= Adventures In Missions (Texas) =

Christian apprentice missions program

AIM logo

Adventures In Missions (AIM) is a Christian apprentice missions program for college-age young people. The program is a part of Sunset International Bible Institute (SIBI) in Lubbock, Texas. Those accepted into the program spend eight months in studying and training at SIBI before being sent to mission fields around the world for a period of 14 to 22 months.

== History ==
In October 1973, sixteen young people came to Sunset International Bible Institute, which was called "Sunset School of Preaching" at the time, to be trained in Christian evangelism and mission work. These first students went as a team to Dublin, Ireland for their field service time. "Sunset School of Preaching" (SSOP) is what brought AIM alive. Cline Paden started SSOP (now known as Sunset International Bible Institute, SIBI) in 1962 soon after he completed missionary work. The school's purpose in the beginning was to teach motivated Spanish-speaking individuals to preach. Because of this, the school was named, "Latin American Bible School". After a period of time, the organization shifted its purpose to evangelism. Owing to the number of people joining the organization and the change of purpose, "Latin American Bible School" finally changed its name to "Adventures In Missions". In 1993 Cline Paden retired and the president position was passed to Truitt Adair. Truitt Adair has been president ever since and has continued the success of AIM.

== Program ==
Adventures In Missions operates on a schedule in which one new class of students is accepted and begins training each year. Young people interested in joining the AIM program must apply in advance.
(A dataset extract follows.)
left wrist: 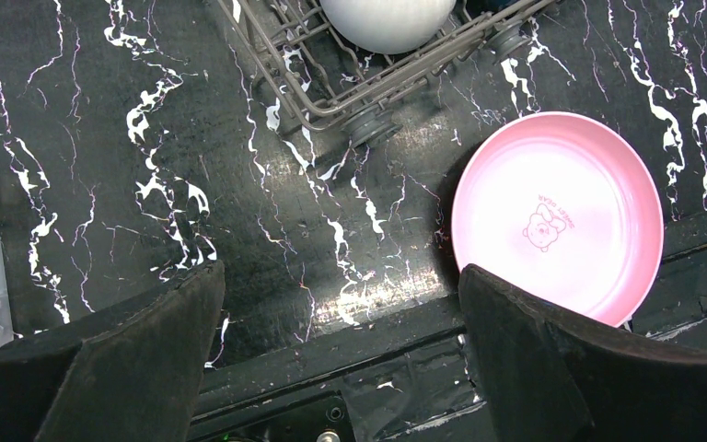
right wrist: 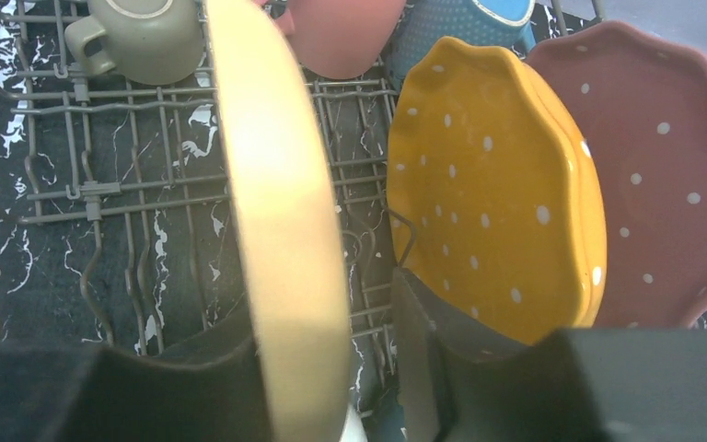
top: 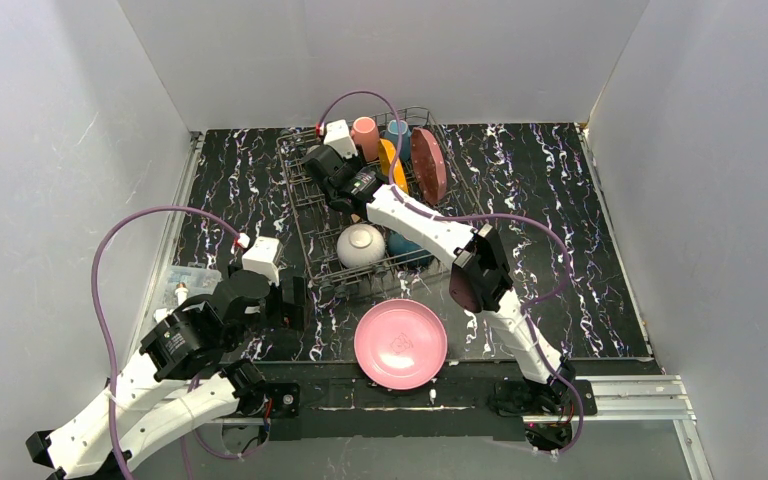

Applications are normally accepted starting in January for the class that begins in August of each year.

Accepted students move to Lubbock in August, where they are given an orientation and begin classes at SIBI. In addition to classroom study, the eight months of training in Lubbock also includes mentoring by AIM staff, opportunities for practical application outside of the classroom, weekly experience serving among area congregations, and occasional class trips for recruiting, equipping, and mission evangelism.

Starting about a month after classes begin each year, students are given presentations by visiting missionaries who desire to recruit teams from the class of students. The number of missionaries who recruit from a given class varies from year to year, but is typically between fifteen and twenty. Missionaries on fields both outside of and within the United States recruit from each year's AIM class. Following a time of prayer and reflection, each student is asked to submit his or her preferences about both the fields he or she would like to work on, as well as classmates that he or she would like to work on a team with. AIM staff members gather these preferences together and then spend over a month in prayer and collaboration forming the class into teams for specific mission fields.

In April, after the eight months of classes and training in Lubbock, the students are sent out as teams to their designated mission points around the world. During this field service time, AIM students work with experienced missionaries to spread the message of Christianity, teach children's classes, organize youth activities, serve the church, and work in humanitarian efforts. To fulfill graduation requirements, AIM requires that each student have a minimum stay of 14 months on his or her field, though many students choose to stay longer—up to 22 months or more, depending on their individual preferences.

== Purpose ==
AIM describes its purpose as spreading the knowledge of God and the Bible to others through missionary activities.

== Numbers ==
AIM has trained over 1600 students, over 1000 of whom have been sent to the mission field. In 2007, AIM stated that it had sent teams to a total of 170 mission points (100 mission points in 46 foreign countries and 70 mission points in 29 states). The average number of students accepted per year from 1973 through 2003 is 49, and from 2003 to 2006 it was 59. The 2006 class began with 62 young adults.

== AIM Alumni ==
In 2009, former AIM students started the AIM Alumni Association on Facebook. Shortly after, the AIM Alumni Association began weekly blogging as a way to encourage and challenge their peers.

== AIM Staff ==
In 2017, Cory Burns replaces Kris Smith as director of Adventures in Missions, Smith serving as director for 17 years, both former "AIMers". Previous AIM directors include Jay Jarboe, Rex Boyles and Don Solomon. Burns travels everywhere that the students travel and makes sure that the students are on top of their studies. The Aim Advancement Coordinator is Pat Sheaffer, who is also an AIM alumni. Pat helps make the decisions on where to take the students and what they will be involved in. AIM would not be the same without him as he helps the students get to their destination. Pat also goes around the nation in order to recruit other students for the next year to come. The rest of the team consists of Robby Stephens and Barb Smith. Robby Stephens is the Staff Coordinator who helps make the events happen wherever the students go. If there were to be any questions, then the person who would have the answer would be Barb Smith---the receptionist in the AIM office, located at Sunset Church of Christ.